Similar numbers jammed into the huge church Saturday.


It’s a fitting stage for Rossi, a Latin Grammy-nominated singer who is known for tossing buckets of holy water on worshippers and performing rollicking Christian songs backed by a blasting live band during Mass.


The church sits on 323,000 square feet (30,000 square meters) of land. Church officials declined to confirm how big the actual building is, though local reports put it at 91,500 square feet (8,500 square meters). That would make it one of the world’s 10 biggest churches. A cross soaring 138 feet (42 meters) into the air is the focal point.


The Mother of God sanctuary is anything but traditional. Designed by noted Brazilian architect Ruy Ohtake, it has a wide-open layout giving it the feel of a warehouse. Concrete walls hold up a sloping blue roof that from the outside looks more like a basketball arena than a house of worship. With the church several years away from completion, white plastic chairs were in the place of pews for a lucky few thousand to grab a seat. The rest had to stand.


Rossi dismisses the idea his huge church is a response to the explosion of the evangelical Christian faith in Brazil. Rather, the priest seems to be battling what recent studies indicate is Catholicism’s biggest enemy: indifference.
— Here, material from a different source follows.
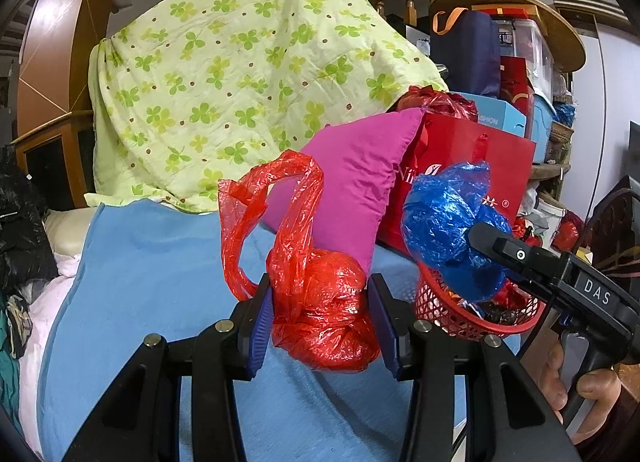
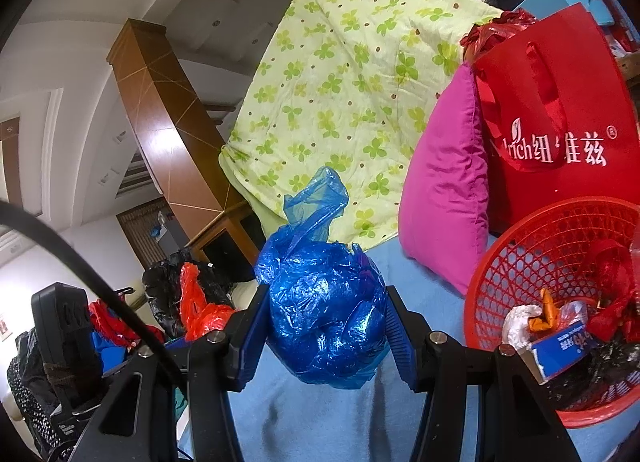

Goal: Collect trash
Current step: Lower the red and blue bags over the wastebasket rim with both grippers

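While a red mesh basket [image 2: 516, 262] already part-filled with wrappers and a small carton waits on the blue blanket [image 1: 160, 262], both tools hold crumpled plastic above the bed. The left tool [image 1: 320, 318] is clamped on a knotted red plastic bag [image 1: 324, 310], its pads pressed against the wad while the loose handles rise free above the fingers. The right tool [image 2: 328, 330] squeezes a balled blue plastic bag [image 2: 324, 314], which in the left wrist view hangs over the near rim of the basket. A pink pillow [image 1: 352, 186] and a red shopping bag [image 2: 560, 110] lean just behind the basket, against a clover-print quilt [image 1: 240, 74].

The step in hand appears to be the drop of the blue bag. To do it well, the right tool should move the ball over the middle of the basket rather than the rim, then spread its fingers fully, since thin film tends to cling to ribbed pads. The left tool is best kept clear to one side until the basket mouth is free, then brought over low, so the red bag's trailing handles fall inside and do not snag the mesh edge.
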Motion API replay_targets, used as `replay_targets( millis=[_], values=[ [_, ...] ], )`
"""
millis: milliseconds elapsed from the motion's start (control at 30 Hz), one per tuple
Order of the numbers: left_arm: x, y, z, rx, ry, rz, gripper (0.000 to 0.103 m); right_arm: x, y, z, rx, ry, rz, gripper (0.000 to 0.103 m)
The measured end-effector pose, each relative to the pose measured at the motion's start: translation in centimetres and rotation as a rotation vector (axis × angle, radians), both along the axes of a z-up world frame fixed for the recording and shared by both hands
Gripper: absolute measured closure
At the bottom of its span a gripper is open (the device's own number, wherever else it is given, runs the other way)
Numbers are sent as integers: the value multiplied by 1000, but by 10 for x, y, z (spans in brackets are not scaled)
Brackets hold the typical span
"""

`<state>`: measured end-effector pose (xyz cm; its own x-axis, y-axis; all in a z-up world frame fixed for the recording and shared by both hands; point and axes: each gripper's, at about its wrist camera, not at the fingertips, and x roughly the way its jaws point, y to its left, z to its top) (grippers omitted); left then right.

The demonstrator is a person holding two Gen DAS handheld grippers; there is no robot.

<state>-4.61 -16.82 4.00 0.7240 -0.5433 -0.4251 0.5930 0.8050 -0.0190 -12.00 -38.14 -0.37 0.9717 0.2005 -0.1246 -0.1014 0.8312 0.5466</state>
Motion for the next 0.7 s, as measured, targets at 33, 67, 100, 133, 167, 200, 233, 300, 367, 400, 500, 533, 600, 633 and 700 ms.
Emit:
replay_targets(
  millis=[33, 67, 100, 133, 167, 200, 233, 300, 367, 400, 500, 533, 600, 633, 700],
  values=[
    [-1, -2, 1, 1, -5, -3, 55, -3, -1, 0, 3, -1, -5, 46],
    [-2, -5, 2, 2, -8, -5, 55, -4, -3, 0, 5, -2, -9, 46],
    [-2, -7, 3, 3, -11, -9, 55, -6, -6, 0, 7, -3, -17, 46],
    [-3, -10, 4, 4, -13, -13, 55, -7, -8, -1, 11, -4, -21, 46],
    [-3, -13, 5, 6, -19, -17, 55, -8, -10, -1, 15, -4, -24, 46],
    [-4, -16, 6, 8, -24, -19, 55, -10, -13, -1, 19, -6, -29, 46],
    [-5, -19, 7, 12, -30, -22, 55, -12, -15, -1, 23, -7, -35, 46],
    [-6, -25, 8, 16, -33, -30, 55, -15, -22, -2, 30, -8, -46, 46],
    [-8, -31, 9, 22, -43, -36, 55, -18, -27, -2, 37, -11, -58, 46],
    [-9, -34, 9, 26, -47, -38, 55, -20, -29, -2, 40, -12, -64, 46],
    [-10, -41, 10, 36, -55, -46, 55, -25, -39, -4, 53, -15, -80, 46],
    [-10, -43, 10, 38, -57, -46, 55, -27, -42, -4, 58, -15, -87, 46],
    [-9, -48, 11, 42, -58, -50, 55, -31, -49, -6, 67, -15, -101, 46],
    [-9, -50, 11, 43, -59, -52, 55, -32, -51, -6, 70, -14, -106, 46],
    [-10, -55, 12, 49, -66, -56, 55, -36, -57, -7, 77, -16, -120, 46]
  ],
)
While millions of Brazilian Catholics joined Pentecostal congregations in the 1990s, a study conducted last year by Brazil’s Getulio Vargas Foundation based on census data found that the Catholics leaving the church these days are mostly becoming nonreligious. Experts have said the trend of Brazilians deciding organized religion isn’t for them poses a more potent threat to Catholic leaders than losses to the Pentecostals.


Rossi chose to open his new church on the Brazilian holiday of Finados, the nation’s version of the Day of the Dead. “A day, a day that was dead, was transformed!” the priest told worshippers during the service, using his gold-plated microphone.


The “pop-star priest” is seen by Brazilian Catholicism as its biggest weapon against the lack of interest, and his new sanctuary adds to his tools of best-selling books and music recordings to keep worshippers interested in what many complain has become a staid institution.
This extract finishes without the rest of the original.